If I choose $(0,1)$ and do a covering like this:
$(-1,1/2)$ and $(1/3,2)$ it's a finite covering, then $(0,1)$ is a compact set?
If I choose $(0,1)$ and do a covering like this:
$(-1,1/2)$ and $(1/3,2)$ it's a finite covering, then $(0,1)$ is a compact set?
If I choose $(0,1)$ and do a covering like this: $(-1,\frac{1}{2})$ and $(\frac{1}{3},2)$ it's a finite covering, then $(0,1)$ is a compact set?
You are misunderstanding the definition of a compact set. The definition starts with "For every open coverings, there exists a sub coverings......". So, in order to show that $(0,1)$ is compact, you first have to prove something that is true for every open coverings of $(0,1)$, which is quite hard.

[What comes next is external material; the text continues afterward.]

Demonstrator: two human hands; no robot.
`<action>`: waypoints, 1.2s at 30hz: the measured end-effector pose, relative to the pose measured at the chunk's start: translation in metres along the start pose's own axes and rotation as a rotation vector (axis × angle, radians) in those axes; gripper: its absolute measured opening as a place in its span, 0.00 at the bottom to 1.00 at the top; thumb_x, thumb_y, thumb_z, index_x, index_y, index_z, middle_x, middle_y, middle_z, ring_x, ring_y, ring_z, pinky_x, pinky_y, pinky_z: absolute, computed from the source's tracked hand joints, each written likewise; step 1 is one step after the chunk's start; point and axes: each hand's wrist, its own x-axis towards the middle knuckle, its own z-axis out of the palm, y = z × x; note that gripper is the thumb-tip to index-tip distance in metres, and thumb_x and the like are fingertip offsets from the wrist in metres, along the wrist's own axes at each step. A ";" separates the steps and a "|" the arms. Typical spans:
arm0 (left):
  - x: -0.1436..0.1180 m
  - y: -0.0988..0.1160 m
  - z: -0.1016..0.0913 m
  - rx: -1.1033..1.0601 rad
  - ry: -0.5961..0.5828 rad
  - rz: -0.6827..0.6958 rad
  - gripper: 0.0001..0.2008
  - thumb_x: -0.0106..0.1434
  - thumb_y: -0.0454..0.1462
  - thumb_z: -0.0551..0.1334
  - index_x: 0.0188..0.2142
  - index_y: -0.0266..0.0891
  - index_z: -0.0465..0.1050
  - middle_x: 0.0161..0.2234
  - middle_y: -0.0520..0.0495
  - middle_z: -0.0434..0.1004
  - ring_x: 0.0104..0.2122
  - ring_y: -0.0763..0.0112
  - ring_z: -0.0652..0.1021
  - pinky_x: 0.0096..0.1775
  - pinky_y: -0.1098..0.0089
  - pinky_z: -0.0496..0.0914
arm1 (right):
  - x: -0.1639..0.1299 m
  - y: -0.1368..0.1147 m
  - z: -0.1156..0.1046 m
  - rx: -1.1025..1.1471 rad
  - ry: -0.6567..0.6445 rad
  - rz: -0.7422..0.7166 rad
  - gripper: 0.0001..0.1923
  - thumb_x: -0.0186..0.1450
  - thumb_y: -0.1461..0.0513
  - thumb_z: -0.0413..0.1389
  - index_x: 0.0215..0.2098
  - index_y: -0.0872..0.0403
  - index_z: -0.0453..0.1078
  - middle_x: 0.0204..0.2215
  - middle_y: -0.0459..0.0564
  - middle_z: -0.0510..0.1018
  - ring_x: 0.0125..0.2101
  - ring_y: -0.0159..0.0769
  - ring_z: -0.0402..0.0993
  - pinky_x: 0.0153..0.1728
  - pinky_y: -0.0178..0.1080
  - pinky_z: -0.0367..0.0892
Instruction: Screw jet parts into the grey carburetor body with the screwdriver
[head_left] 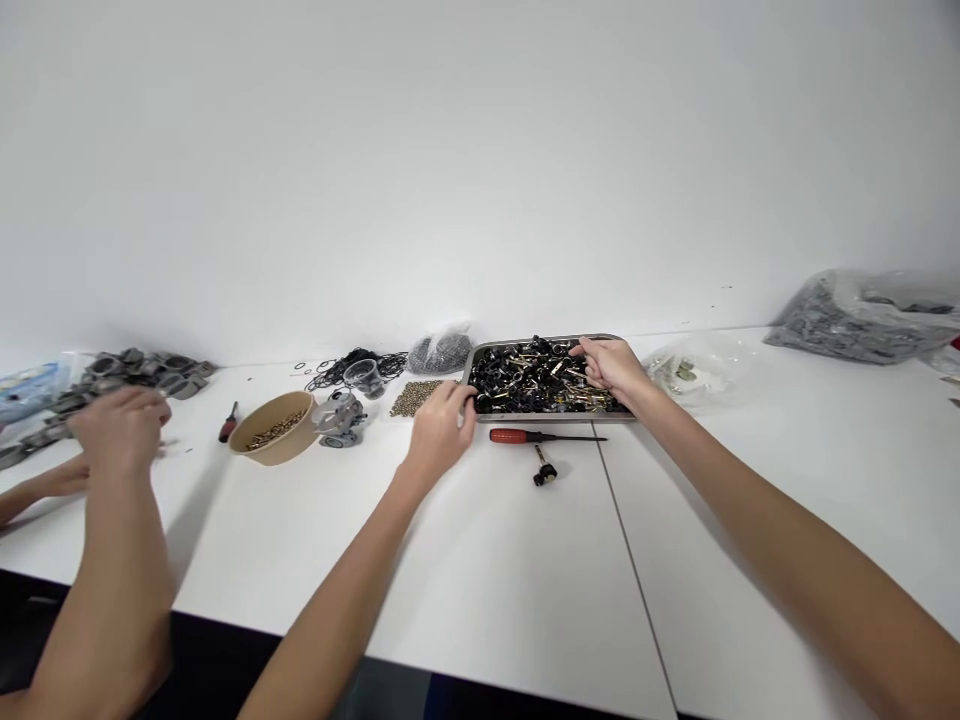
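A shallow metal tray (555, 418) stands by the wall, heaped with black and brass-coloured parts (525, 375). My left hand (444, 425) is closed at its left rim, thumb and fingers on the edge. Over the tray's right end, my right hand (611, 368) is curled in a pinch, and whatever lies between its fingertips is too small to make out. In front of the tray lies a screwdriver (514, 436) with a red handle, its shaft pointing right. A single black part with a brass stem (545, 470) lies just below it.
Left of the tray are brass pieces (415, 398), a clear cup (364, 378), black rings (341, 366), a grey fitting (340, 418) and a brown bowl (274, 430). A co-worker's hands (124, 425) are at far left. Plastic bags (855, 325) lie at right.
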 end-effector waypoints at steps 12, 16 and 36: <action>-0.006 -0.120 -0.053 0.592 -0.103 -0.743 0.24 0.63 0.49 0.58 0.51 0.35 0.71 0.52 0.27 0.71 0.54 0.38 0.68 0.52 0.46 0.63 | -0.005 -0.006 0.002 -0.028 -0.002 -0.025 0.13 0.68 0.60 0.56 0.28 0.60 0.71 0.09 0.37 0.54 0.10 0.22 0.46 0.11 0.29 0.41; -0.009 -0.129 -0.050 0.590 -0.246 -0.785 0.17 0.61 0.45 0.59 0.46 0.38 0.74 0.47 0.31 0.76 0.53 0.40 0.70 0.49 0.48 0.66 | -0.005 -0.005 0.001 -0.052 -0.020 -0.037 0.13 0.68 0.59 0.55 0.29 0.60 0.72 0.09 0.38 0.55 0.11 0.23 0.46 0.12 0.30 0.41; -0.004 -0.123 -0.063 0.153 0.267 -0.794 0.14 0.51 0.37 0.63 0.38 0.40 0.80 0.37 0.45 0.79 0.35 0.61 0.77 0.42 0.60 0.72 | -0.007 -0.002 0.010 -0.547 -0.013 -0.240 0.19 0.69 0.58 0.52 0.23 0.56 0.75 0.06 0.40 0.60 0.10 0.29 0.58 0.22 0.34 0.57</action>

The example you gave $(-1,\frac{1}{2})\cup(\frac{1}{3},2)$ is indeed an open covering. However, this does not help you much since you will need every possible open coverings.

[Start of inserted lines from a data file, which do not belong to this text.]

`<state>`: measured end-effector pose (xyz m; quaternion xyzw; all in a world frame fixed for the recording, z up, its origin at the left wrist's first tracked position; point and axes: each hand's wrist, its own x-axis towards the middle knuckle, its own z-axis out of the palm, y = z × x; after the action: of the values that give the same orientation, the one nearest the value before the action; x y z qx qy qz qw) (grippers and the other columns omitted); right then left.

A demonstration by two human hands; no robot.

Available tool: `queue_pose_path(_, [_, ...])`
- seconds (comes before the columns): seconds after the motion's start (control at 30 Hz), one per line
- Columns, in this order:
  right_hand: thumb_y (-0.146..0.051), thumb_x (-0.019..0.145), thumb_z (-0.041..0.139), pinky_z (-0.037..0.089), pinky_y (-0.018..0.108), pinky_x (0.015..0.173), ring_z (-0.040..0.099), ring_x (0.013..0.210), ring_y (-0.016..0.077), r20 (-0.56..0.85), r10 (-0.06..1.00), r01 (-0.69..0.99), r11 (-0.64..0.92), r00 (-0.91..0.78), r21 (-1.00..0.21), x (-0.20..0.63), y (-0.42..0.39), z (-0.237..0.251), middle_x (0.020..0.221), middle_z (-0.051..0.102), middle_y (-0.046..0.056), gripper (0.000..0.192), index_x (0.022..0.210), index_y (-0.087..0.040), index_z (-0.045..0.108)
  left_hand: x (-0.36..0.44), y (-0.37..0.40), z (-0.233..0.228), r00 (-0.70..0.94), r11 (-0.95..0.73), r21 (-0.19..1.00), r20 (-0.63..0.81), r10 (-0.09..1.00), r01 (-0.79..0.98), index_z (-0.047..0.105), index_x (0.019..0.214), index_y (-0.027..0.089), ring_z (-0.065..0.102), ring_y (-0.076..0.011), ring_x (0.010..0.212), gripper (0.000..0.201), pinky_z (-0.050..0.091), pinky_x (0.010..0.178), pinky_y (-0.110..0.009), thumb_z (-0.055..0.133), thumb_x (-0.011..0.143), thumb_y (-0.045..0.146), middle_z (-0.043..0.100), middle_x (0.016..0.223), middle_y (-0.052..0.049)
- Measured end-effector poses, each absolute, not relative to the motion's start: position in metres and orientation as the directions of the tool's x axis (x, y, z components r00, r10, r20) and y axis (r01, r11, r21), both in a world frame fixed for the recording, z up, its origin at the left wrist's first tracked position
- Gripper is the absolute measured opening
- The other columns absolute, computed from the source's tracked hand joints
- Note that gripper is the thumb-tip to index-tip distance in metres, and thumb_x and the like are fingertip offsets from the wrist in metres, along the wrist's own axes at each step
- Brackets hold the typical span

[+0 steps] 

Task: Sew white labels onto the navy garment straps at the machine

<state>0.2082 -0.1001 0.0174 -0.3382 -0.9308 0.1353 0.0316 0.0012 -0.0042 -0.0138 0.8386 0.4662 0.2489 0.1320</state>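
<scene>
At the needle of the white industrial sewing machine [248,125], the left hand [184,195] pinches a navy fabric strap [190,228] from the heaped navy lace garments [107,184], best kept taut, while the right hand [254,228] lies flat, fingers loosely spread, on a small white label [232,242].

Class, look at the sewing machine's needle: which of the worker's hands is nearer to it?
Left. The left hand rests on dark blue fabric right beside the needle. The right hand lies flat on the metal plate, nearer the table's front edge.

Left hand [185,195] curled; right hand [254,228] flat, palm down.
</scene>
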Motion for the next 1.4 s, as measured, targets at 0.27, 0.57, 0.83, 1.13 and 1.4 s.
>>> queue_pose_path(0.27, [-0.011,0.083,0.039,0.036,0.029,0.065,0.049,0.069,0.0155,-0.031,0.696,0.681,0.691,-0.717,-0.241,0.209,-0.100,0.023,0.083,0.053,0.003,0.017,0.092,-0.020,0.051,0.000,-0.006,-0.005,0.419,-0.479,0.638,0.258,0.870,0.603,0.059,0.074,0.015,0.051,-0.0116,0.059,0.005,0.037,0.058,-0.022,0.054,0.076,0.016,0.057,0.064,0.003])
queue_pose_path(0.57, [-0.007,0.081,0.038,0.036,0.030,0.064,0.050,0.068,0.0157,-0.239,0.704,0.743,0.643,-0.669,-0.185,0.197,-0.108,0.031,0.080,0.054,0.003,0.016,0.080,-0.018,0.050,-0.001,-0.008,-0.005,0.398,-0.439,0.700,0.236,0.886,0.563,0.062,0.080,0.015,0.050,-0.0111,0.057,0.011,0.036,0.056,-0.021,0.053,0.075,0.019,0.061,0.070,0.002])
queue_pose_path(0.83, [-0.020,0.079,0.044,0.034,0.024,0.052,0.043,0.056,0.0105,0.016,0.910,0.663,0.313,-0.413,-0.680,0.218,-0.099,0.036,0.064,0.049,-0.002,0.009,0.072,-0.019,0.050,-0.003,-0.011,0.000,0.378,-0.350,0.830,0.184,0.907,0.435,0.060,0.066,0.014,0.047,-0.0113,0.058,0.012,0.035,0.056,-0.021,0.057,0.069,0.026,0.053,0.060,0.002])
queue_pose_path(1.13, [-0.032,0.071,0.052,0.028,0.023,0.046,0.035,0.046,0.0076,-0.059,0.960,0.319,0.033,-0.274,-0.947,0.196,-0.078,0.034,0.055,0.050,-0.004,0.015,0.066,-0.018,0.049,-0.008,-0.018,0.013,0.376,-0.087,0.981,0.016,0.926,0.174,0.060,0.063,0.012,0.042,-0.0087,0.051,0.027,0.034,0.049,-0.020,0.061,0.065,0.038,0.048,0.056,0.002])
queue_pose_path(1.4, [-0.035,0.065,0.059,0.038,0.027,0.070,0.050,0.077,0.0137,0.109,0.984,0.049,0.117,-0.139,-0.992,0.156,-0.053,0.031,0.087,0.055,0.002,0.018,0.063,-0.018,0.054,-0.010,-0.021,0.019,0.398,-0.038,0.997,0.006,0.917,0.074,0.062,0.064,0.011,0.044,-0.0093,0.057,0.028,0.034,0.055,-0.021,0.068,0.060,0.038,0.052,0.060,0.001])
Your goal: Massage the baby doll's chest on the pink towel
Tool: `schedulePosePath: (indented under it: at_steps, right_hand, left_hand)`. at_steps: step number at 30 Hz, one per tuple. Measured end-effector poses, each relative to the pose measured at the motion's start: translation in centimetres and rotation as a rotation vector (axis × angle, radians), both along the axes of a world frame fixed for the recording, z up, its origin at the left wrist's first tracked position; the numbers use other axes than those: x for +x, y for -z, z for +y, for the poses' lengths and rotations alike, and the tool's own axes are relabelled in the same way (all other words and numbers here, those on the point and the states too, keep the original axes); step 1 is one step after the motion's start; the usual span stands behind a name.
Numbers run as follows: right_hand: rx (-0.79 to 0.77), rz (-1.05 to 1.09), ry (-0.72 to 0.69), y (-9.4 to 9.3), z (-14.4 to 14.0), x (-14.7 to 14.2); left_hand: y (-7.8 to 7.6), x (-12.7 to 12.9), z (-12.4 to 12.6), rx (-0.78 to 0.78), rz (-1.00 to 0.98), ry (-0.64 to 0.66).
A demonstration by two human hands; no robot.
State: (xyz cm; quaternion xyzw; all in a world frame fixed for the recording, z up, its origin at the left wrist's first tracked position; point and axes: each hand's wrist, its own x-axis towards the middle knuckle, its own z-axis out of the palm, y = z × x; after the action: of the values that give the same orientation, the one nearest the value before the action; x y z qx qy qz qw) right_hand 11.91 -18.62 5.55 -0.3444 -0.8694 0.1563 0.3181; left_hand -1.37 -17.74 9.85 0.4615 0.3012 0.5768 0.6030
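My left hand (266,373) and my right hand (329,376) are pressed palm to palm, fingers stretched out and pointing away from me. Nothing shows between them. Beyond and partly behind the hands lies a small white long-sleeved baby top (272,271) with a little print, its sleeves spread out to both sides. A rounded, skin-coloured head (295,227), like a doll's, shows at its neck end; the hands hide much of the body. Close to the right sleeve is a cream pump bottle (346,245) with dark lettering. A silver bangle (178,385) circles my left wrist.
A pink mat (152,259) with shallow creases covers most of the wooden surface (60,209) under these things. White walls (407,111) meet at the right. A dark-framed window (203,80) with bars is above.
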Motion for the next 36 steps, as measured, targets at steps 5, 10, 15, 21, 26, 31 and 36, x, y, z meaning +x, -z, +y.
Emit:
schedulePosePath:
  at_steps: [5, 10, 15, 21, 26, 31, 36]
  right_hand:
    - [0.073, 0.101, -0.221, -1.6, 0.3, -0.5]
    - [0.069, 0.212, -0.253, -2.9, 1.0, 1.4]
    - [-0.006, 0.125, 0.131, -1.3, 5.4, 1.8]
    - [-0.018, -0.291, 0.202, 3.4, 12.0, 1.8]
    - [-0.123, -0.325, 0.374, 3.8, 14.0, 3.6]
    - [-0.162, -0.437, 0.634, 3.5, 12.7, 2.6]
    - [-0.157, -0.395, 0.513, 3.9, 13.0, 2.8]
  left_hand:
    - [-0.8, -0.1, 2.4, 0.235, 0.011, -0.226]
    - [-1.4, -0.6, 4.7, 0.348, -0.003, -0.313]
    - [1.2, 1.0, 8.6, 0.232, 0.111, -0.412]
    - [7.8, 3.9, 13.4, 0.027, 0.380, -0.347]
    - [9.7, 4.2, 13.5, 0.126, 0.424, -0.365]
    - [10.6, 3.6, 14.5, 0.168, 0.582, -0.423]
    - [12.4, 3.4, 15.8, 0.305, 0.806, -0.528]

In fact, to show a set is not compact, all you need is just one counterexample which is already given in other answers. To show a set is compact, however, is much more difficult. Sometimes you can use the definition of compactness directly but as I said, doing something to every possible open covering sounds difficult. In these case, people usually either argue by contradiction or use the fact that being closed and bounded sometimes implies compactness.
$(0,1)$ is not compact.
Proof: Consider the open covering $\displaystyle\left\{\left ({1\over n}, 1 - {1\over n}\right) \right\}_{n=3}^\infty$; this is an open covering of $(0,1)$ but it has no finite subcovering.
Take the sequence $\large a_n = \frac{1}{n}$, which lives in (0,1).
it converges to a point, $0$, which is not in your set (0,1).
and so we say that your set is not sequentially compact.
(and so it is not compact.)
Yet another argument (which may be useful): we are used to slogan that "in $\mathbb{R}^n$ compact means closed and bounded" (from this you already see that $(0,1)$ not being closed cannot be compact) however compactness is quite different in nature from properties of being bounded and closed:
-being bounded is only with respect to some metric: it requires finer structure on our topological space
-closedness is not intrinsic property: the same set may be closed or not, depending on how you embedd it in some ambient space.
This is not the case for compactness!
-compactness does not require metric structure (only topological)
-compactness is intrinsic (independent from the embedding).
And why I'm talking about this? Since $(0,1)$ is topologically the same as $\mathbb{R}$ so if $(0,1)$ would be compact, so would be $\mathbb{R}$ and for the latter probably you won't have doubts that it is not.